2. Cube up lamb and fat in 1 in. cubes and sprinkle with all spices except wine and water. Mix well and refrigerate for minimum 2 hours, or preferably overnight.
3. Grind through small disk.
4. Add water and wine and mix well with your clean hands until it is a little sticky. (This is developing the bind.)
5. Stuff into your casings. You can make 10 in lengths, or like I did, large coils. Tie off the ends, and prick any air bubbles.
6. Place sausage on a rack in a baking pan and refrigerate uncovered overnight.
7. If you made links, but them apart. The sausage can be refrigerated for 2 - 3 days, or frozen for up to 3 months. Thaw in refrigerator overnight before using frozen sausage.
8. Cook using the method of your choice, to an internal temperature of 160° F
Ground meat ready to be cased
Lamb merguez waiting to cure in fridge overnight
Full disclosure, I forgot to put in the garlic. Even without the vampire repelling ingredient, these were excellent sausages. I will definitely make them again and again!
How did I use the sausages
I could not grill them because the remnants of Isaias were barreling through Brooklyn. So I pulled out the instant pot, 2 cans of garbanzo beans and some collards and this is what I came up with.
1 lb merguez sausages
2 Cans garbanzo beans
1 bunch collard greens, stripped off of stem and julienned
3 scallions, sliced thin, held aside
1 red onion, diced
3 cloves of garlic, smashed and chopped
2 roma tomatoes, halved, seeds squeezed out and diced
1 cup chicken stock
1/2 t ground cumin
1/2 t ground coriander
1/4 t ground cinnamon
1/4 ground cloves
1/4 t tumeric
1 t chili pepper of your choice, I used alleppo
1 large handful mint, chopped
1 large handful parsley, chopped
1/2 lime, juiced
1 t ground sumac berries
1.5 t kosher salt
avocado oil
flaky salt to finish
~1 T oil sausages were cooked in to finish
Method
1. Drain and rinse chick peas.
2. Heat InstantPot on saute on medium heat level. When hot, add avocado oil, red onion and garlic. Saute until fragrant.
3. Add cumin, coriander, cinnamon, cloves, and tumeric and saute to bloom the spices. Add beans and chicken stock mix well. Add collard greens. Mix well.
4. Add kosher salt, chili pepper, and chopped tomatoes. Mix well, taste and correct seasonings, if necessary.
5. When collards are softened and cooked, add parsley, and lime juice. Mix well, taste and correct seasonings, if necessary.
6. Heat a large pan with lid that can hold the sausages in one layer over high heat. Add small amount of oil of your choice. When the oil shimmers, add sausages, reduce temperature, and cover with a lid. When sausages are browned on one side, carefully turn over and brown other side.
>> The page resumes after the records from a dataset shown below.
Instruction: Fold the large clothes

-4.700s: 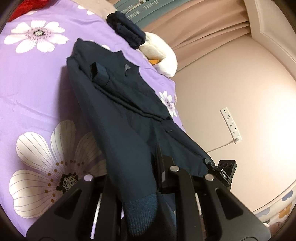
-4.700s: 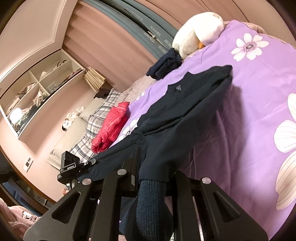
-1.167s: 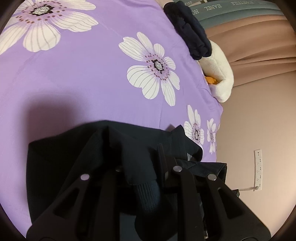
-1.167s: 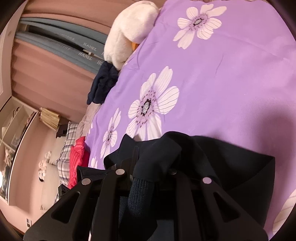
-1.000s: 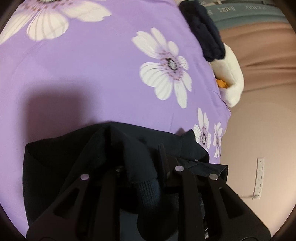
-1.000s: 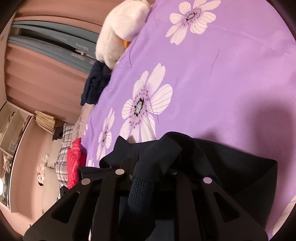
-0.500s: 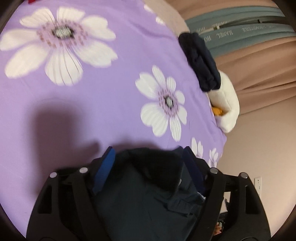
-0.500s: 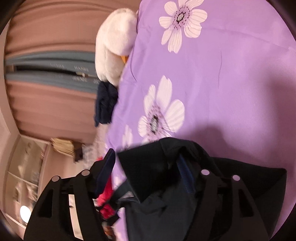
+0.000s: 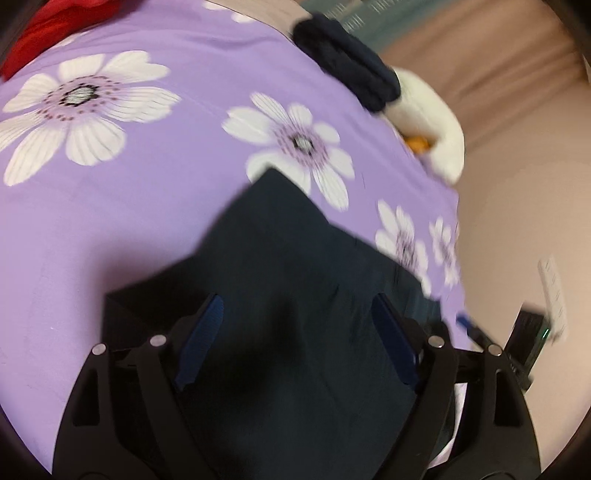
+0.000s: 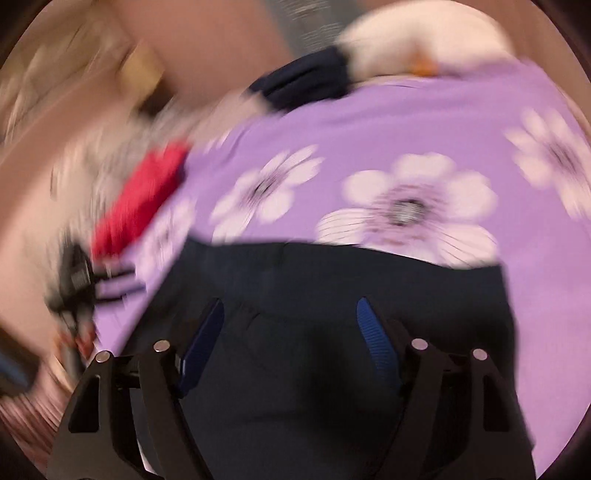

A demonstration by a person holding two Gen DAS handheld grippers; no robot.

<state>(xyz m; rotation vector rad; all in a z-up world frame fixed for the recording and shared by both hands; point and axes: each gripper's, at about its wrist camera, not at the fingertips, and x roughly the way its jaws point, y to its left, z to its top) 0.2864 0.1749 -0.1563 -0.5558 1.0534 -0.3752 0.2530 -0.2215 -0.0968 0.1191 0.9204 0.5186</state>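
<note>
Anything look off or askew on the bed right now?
Nothing stands out. The folded dark navy garment lies flat on the purple floral bedspread, edges fairly square. Left gripper, jaws opening, and right gripper hold nothing. Red clothing and a white plush toy sit at the far edge.

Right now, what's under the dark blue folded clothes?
The folded navy garment lies on the purple flowered bedspread. White flower petals poke out at its far edge. Whatever else is beneath stays hidden by the cloth.

Two dark garments, one red garment, perhaps one white plush toy, two grippers.
</note>
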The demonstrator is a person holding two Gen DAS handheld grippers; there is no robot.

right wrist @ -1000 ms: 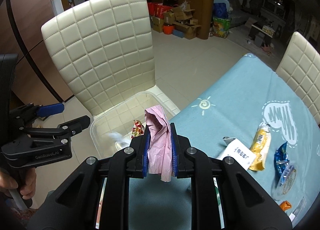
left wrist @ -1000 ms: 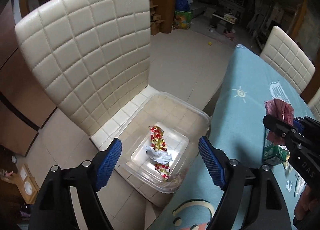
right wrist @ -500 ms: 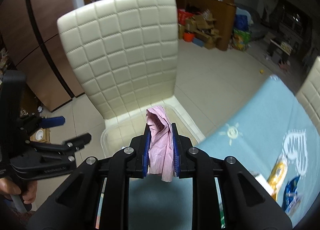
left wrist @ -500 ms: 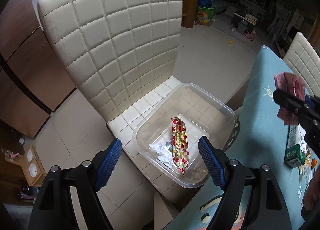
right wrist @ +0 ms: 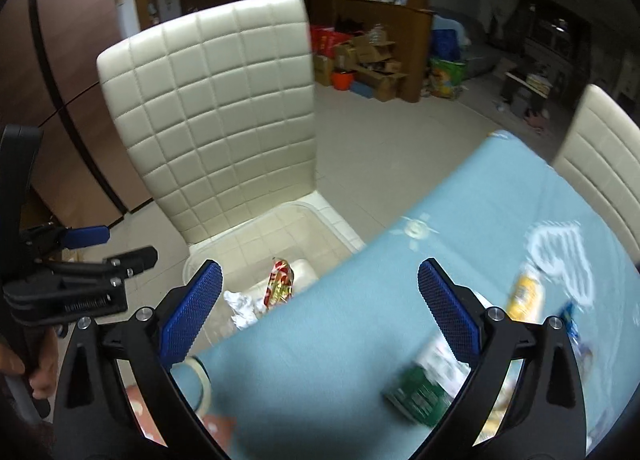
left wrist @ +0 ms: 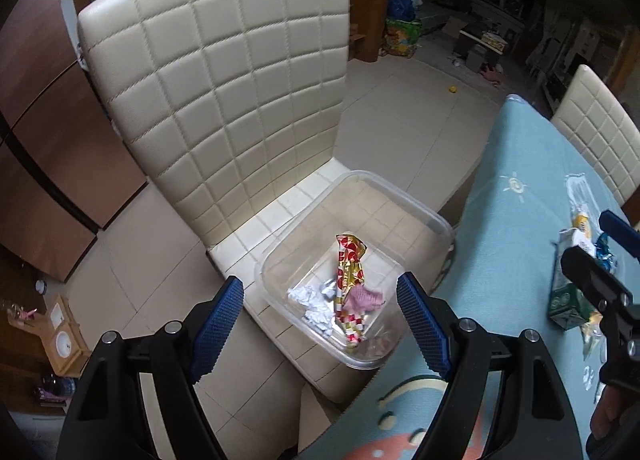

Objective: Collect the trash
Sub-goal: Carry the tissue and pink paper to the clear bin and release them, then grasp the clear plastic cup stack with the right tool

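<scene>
A clear plastic bin (left wrist: 420, 216) sits on the cream chair's seat. In it lie a red-gold wrapper (left wrist: 349, 272), crumpled white paper (left wrist: 316, 310) and a pink wrapper (left wrist: 365, 298). My left gripper (left wrist: 320, 287) hovers open above the bin, holding nothing. My right gripper (right wrist: 320, 270) is over the blue table edge beside the bin; its jaws are opening and nothing is between them. In the right wrist view the bin (right wrist: 260, 226) shows the red-gold wrapper (right wrist: 281, 280) and the white paper (right wrist: 240, 305); the pink wrapper is hidden there.
The blue tablecloth (right wrist: 360, 320) carries a green-white carton (right wrist: 424, 388), a yellow wrapper (right wrist: 524, 294) and a blue wrapper (right wrist: 572, 324). The quilted cream chair back (left wrist: 224, 92) rises behind the bin. A second chair (left wrist: 600, 132) stands beyond the table. A hand (right wrist: 38, 376) holds the left gripper.
My right gripper went from shut on the pink wrapper to wide open, and the wrapper now lies in the bin. The right gripper has drawn back over the table.
</scene>
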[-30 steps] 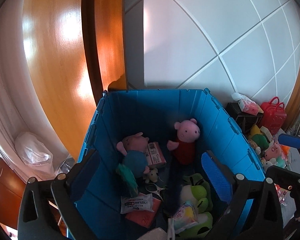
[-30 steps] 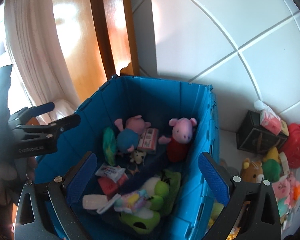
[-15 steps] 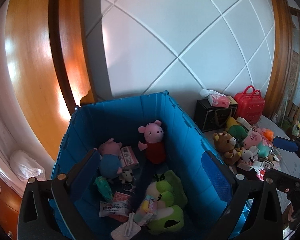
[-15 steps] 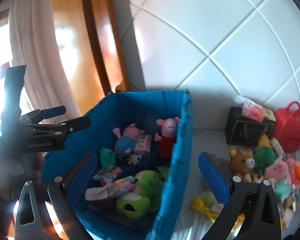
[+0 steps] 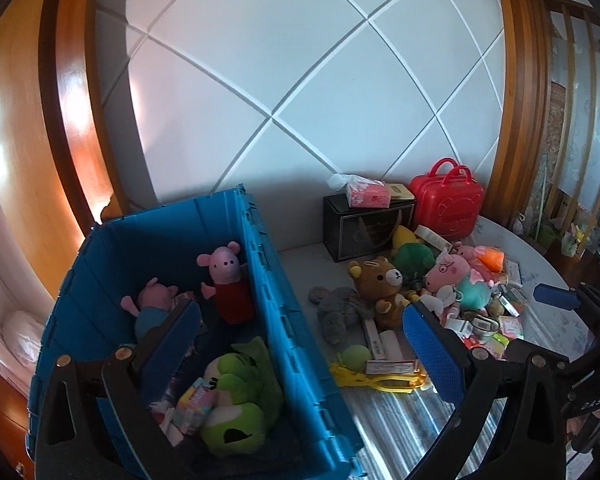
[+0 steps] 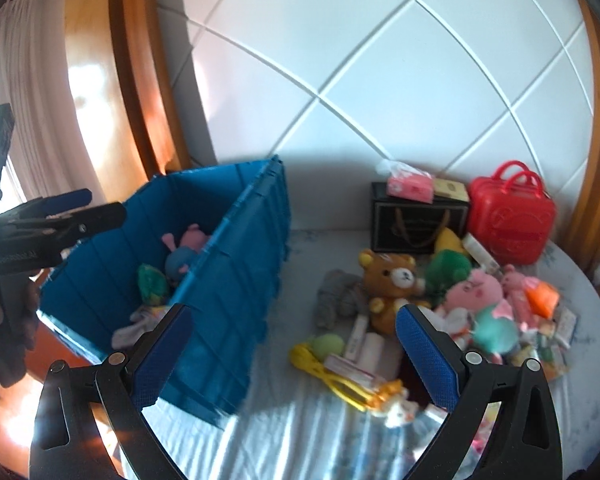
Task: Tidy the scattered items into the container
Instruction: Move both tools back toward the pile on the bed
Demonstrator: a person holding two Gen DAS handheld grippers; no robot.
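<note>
Near the table's far edge, right of the blue bin (image 6: pixel 236 264), brown bear (image 6: pixel 392 284) looks light, soft; pinch its torso; both grippers' fingers spread, empty.

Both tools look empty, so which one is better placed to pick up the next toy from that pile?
Probably the right tool: it opens toward the toy pile, while the left tool straddles the blue crate wall.

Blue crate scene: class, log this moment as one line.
left tongs: open, empty | right tongs: open, empty | blue crate: partly filled | brown bear: on table, outside crate
</note>
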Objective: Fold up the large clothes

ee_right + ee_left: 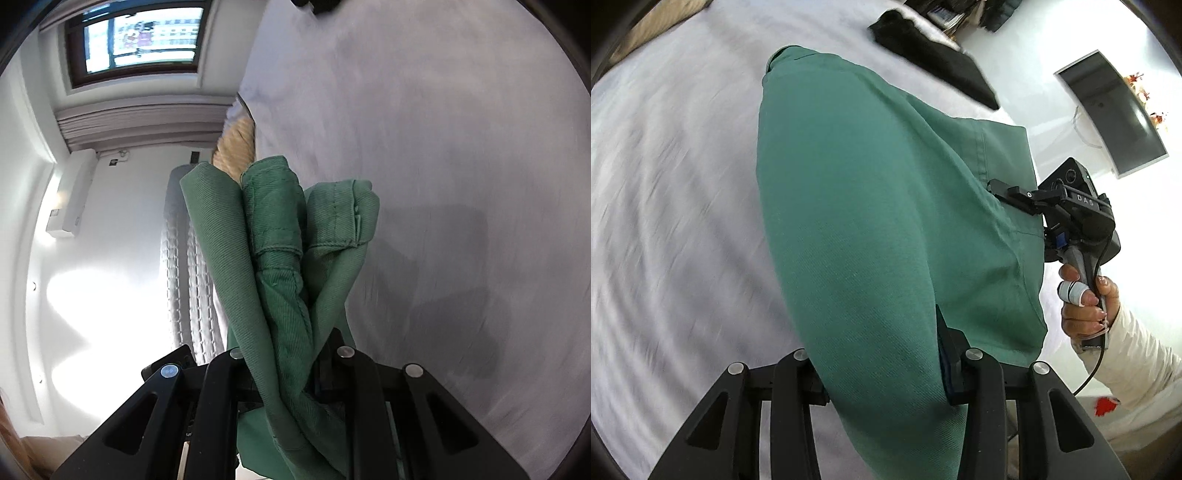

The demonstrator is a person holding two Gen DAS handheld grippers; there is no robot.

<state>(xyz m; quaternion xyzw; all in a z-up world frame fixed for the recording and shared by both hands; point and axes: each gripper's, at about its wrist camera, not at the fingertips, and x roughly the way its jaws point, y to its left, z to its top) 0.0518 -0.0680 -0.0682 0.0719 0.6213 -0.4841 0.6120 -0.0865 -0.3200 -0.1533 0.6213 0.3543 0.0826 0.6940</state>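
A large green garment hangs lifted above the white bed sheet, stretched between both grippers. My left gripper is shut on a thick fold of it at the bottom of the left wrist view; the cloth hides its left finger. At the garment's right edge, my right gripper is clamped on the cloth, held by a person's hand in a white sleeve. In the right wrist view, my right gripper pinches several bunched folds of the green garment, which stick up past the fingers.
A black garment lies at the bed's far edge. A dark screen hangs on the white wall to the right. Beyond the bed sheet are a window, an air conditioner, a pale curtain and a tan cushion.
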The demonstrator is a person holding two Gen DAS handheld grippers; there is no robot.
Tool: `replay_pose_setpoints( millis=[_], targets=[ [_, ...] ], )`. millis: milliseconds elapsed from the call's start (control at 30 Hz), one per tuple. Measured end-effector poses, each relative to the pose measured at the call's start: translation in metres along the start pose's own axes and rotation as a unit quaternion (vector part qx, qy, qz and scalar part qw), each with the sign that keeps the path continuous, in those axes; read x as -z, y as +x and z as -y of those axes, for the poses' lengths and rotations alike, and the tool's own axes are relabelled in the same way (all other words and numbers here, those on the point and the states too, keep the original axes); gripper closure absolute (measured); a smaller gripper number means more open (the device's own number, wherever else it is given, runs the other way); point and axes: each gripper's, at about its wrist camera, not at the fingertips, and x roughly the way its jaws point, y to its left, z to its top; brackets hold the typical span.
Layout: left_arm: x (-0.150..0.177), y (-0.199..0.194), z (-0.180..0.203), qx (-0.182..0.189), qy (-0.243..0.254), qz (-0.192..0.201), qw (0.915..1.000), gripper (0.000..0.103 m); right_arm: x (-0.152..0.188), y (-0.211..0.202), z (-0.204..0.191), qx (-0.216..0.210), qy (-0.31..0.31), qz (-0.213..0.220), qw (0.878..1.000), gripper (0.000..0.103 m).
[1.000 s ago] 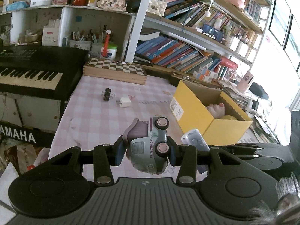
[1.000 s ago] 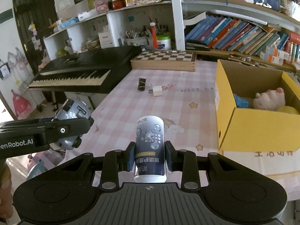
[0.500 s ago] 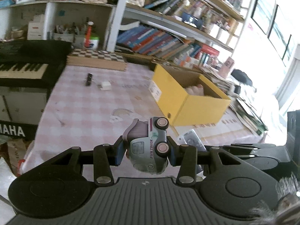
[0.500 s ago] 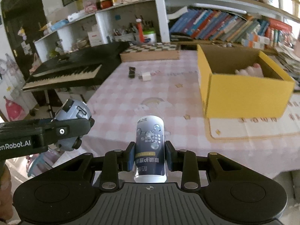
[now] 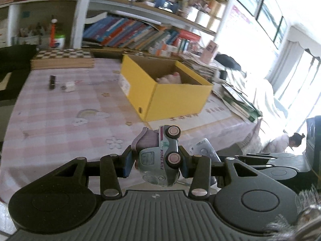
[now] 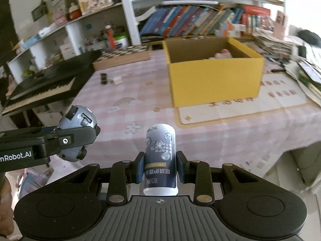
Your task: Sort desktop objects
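My left gripper [image 5: 155, 165] is shut on a grey toy truck [image 5: 158, 156] marked FUN TRUCK, held in the air off the table's near edge. It also shows in the right wrist view [image 6: 77, 132]. My right gripper [image 6: 160, 169] is shut on a dark blue and white bottle [image 6: 160, 158], upright, beside the left one. The open yellow cardboard box [image 6: 214, 82] stands on the pink checked tablecloth [image 6: 140, 104] with a pink plush toy [image 6: 222, 55] inside. A black binder clip [image 5: 52, 82] and a white plug [image 5: 69, 86] lie at the far left of the table.
A black keyboard [image 6: 44, 86] sits left of the table. A chessboard [image 5: 62, 58] lies at the back edge. Bookshelves [image 6: 200, 20] stand behind. Stacked books and papers [image 5: 238, 102] lie right of the box.
Both grippers have pulled back from the table and swung right with their loads. The box and table now look farther away.
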Motion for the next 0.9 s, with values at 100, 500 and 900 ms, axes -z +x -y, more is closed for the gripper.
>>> replay_pose_setpoints(
  millis=[100, 500, 900],
  targets=[
    [0.0, 0.008, 0.007, 0.015, 0.008, -0.007, 0.9998, 0.061, 0.003, -0.002, 0.008, 0.012, 0.012, -0.002, 1.0, 0.071],
    [-0.015, 0.044, 0.031, 0.05, 0.031, -0.026, 0.9979, 0.061, 0.0, -0.002, 0.041, 0.043, 0.039, -0.007, 0.998, 0.071],
    [-0.039, 0.085, 0.051, 0.053, 0.038, -0.03, 0.9974, 0.061, -0.025, 0.016, 0.077, 0.045, 0.042, -0.012, 0.998, 0.071]
  ],
)
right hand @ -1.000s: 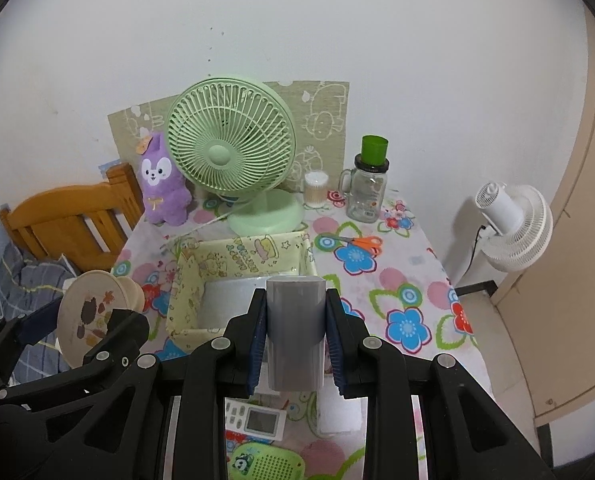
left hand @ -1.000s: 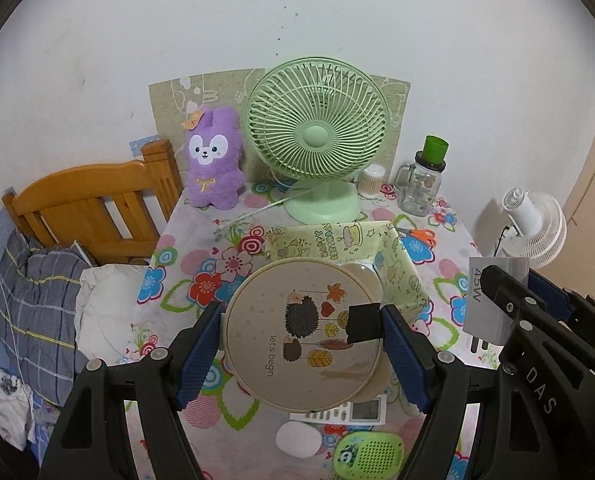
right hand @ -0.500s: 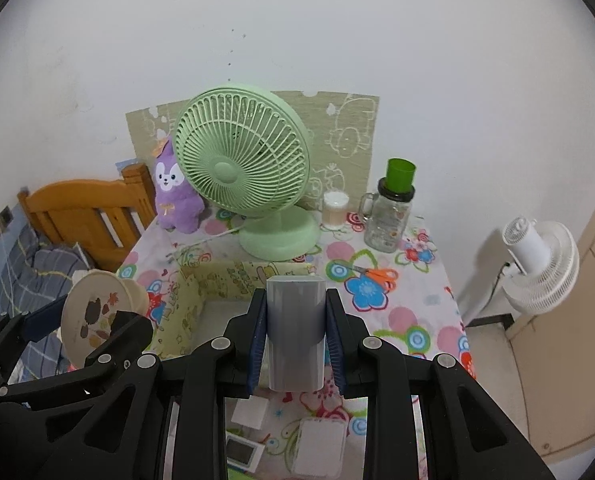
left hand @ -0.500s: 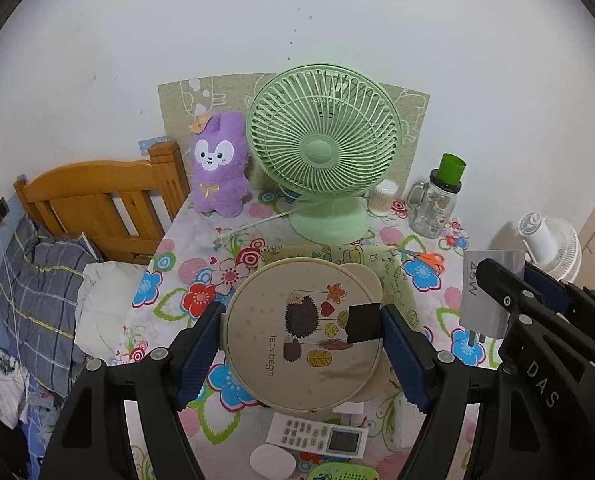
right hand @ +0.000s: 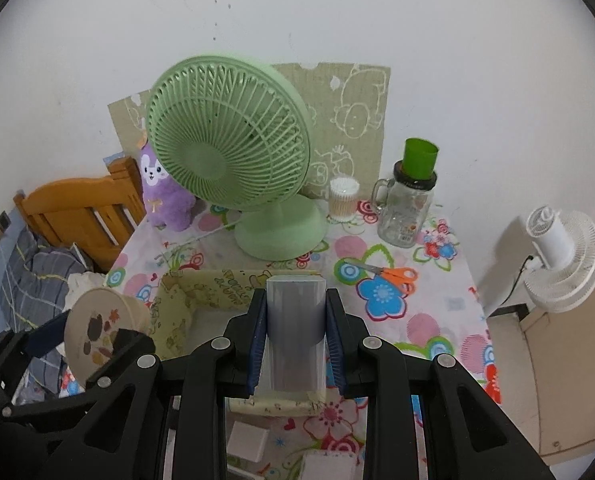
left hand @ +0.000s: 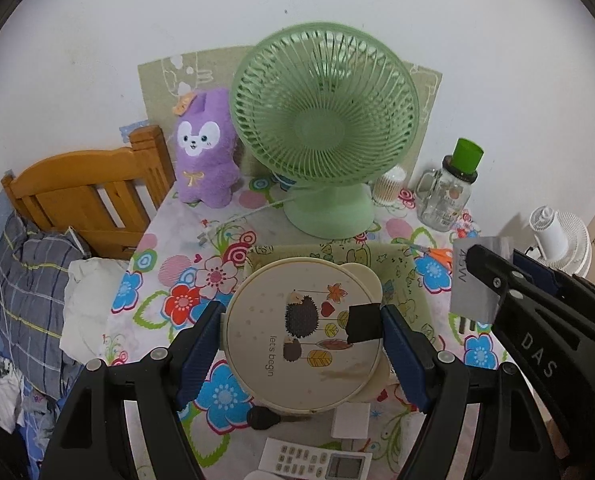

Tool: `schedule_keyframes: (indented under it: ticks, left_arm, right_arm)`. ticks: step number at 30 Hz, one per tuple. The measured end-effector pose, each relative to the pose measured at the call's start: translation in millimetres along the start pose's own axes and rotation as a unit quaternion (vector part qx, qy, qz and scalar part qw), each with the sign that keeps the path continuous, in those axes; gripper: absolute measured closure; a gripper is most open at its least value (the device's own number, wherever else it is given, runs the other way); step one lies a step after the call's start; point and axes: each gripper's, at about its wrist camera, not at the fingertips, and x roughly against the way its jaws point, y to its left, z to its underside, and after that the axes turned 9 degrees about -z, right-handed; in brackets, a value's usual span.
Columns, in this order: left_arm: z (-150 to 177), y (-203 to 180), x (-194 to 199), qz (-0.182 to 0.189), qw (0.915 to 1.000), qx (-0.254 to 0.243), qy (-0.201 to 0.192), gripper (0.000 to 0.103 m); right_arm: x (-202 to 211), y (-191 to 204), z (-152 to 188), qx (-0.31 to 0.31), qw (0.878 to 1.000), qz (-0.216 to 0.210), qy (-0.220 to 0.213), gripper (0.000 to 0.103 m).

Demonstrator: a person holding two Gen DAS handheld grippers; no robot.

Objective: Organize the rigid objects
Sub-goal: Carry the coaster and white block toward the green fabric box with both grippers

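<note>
My left gripper (left hand: 303, 332) clamps a round cream lid (left hand: 297, 332) printed with a hedgehog and the words "let's begin", its blue pads pressing the rim on both sides; the lid hangs over the near left part of a yellow cartoon-print fabric bin (left hand: 401, 276) that stands open on the floral tablecloth (left hand: 169, 280); my right gripper (right hand: 295, 336) is closed on a grey, flat-sided charger block (right hand: 293, 328), held upright between the pads, above the same bin's near wall (right hand: 201, 296). Behind the bin stands a green desk fan (left hand: 325, 120), with a purple plush rabbit (left hand: 205, 156) to its left by the wall; right of the fan's base sit a cotton-swab tub (right hand: 342, 196) and a glass mug jar with a green cap (right hand: 409, 200); orange-handled scissors (right hand: 393, 272) lie flat on the cloth right of the bin. Nearer me, a white remote control (left hand: 317, 460) and a small white square box (left hand: 351, 420) lie on the cloth; a white floor fan (right hand: 561, 256) stands beyond the table's right edge.
</note>
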Motion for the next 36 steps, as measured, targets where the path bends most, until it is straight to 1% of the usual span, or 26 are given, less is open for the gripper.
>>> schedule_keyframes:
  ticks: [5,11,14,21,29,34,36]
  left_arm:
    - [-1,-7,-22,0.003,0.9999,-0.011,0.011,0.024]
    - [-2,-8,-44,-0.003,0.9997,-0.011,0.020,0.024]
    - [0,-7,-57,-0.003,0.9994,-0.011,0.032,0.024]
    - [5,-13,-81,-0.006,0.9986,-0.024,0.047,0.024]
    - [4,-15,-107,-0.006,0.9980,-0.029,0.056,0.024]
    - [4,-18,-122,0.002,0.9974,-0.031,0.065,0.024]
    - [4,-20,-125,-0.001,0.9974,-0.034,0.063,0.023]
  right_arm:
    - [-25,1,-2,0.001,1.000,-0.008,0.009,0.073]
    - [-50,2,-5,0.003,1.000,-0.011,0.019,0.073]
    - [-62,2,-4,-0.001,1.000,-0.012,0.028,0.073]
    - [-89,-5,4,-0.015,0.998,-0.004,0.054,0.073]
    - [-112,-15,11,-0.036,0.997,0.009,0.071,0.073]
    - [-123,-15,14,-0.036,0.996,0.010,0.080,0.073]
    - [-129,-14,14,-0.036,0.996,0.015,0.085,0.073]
You can add a couple of ounces of water to steam the sausages after flipping. Cook until water has evaporated and second side is nicely browned. Use an instant thermometer to check that temp is at least 160 F.
7. Remove sausages, add some of the oil to the beans. Mix well. Taste and finish with flaky salt, reserved scallions, mint, and sumac.
This was far better than you would think. The beans and collards blended together perfectly and the "sauce" clung to everything. The mint added a nice brightness, but got overshadowed by spices after a while.